> _Problem statement_: Look through the material below and show every line with the word "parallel".

> _Data to examine_:
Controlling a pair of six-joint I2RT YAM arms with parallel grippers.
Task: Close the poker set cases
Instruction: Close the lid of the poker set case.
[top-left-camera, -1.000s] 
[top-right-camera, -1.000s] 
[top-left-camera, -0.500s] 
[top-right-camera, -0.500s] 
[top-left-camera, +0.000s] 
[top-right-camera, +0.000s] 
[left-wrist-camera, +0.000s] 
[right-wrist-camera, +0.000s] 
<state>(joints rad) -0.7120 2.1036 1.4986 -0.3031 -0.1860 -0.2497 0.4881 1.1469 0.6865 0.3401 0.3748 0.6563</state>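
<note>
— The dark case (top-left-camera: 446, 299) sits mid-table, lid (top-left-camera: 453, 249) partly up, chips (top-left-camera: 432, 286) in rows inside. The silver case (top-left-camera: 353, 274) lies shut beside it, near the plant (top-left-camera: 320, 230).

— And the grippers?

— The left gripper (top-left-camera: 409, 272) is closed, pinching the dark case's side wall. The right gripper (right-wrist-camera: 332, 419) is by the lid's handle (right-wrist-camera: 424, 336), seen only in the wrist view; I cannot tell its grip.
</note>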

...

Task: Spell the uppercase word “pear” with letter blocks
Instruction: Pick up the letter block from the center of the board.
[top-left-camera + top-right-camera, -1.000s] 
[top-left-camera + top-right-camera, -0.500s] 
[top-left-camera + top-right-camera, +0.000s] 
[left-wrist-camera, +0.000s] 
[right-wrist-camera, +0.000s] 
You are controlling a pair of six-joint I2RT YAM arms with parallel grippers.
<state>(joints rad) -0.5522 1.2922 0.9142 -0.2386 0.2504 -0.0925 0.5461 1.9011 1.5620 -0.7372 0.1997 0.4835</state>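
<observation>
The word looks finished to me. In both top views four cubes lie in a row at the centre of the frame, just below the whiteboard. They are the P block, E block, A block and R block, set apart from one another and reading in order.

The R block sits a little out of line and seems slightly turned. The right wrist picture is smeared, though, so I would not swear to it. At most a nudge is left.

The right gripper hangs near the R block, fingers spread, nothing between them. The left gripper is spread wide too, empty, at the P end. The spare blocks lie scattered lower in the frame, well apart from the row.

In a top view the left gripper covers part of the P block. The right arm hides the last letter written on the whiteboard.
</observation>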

> _Output of the task_:
Controlling a pair of six-joint I2RT YAM arms with parallel grippers.
You are controlling a pair of six-joint I2RT YAM arms with parallel grippers.

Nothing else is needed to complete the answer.